> _Task requirements_:
In full and without changes, output the data.

> _Data section_:
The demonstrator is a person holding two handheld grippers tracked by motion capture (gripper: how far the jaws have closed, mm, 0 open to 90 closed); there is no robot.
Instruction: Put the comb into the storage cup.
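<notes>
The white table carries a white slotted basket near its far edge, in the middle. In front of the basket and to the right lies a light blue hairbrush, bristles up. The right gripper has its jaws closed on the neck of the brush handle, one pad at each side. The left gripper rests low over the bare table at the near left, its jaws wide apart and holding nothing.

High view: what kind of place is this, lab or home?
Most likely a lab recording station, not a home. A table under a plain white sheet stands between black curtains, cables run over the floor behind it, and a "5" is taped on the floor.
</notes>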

> _Written solution_:
The demonstrator is a person holding two handheld grippers tracked by motion capture (gripper: how far the jaws have closed, mm, 0 open to 90 closed); there is no robot.
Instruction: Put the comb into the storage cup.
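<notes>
The white table carries a white slotted basket near its far edge, in the middle. In front of the basket and to the right lies a light blue hairbrush, bristles up. The right gripper has its jaws closed on the neck of the brush handle, one pad at each side. The left gripper rests low over the bare table at the near left, its jaws wide apart and holding nothing.

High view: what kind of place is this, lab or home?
Most likely a lab recording station, not a home. A table under a plain white sheet stands between black curtains, cables run over the floor behind it, and a "5" is taped on the floor.
</notes>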

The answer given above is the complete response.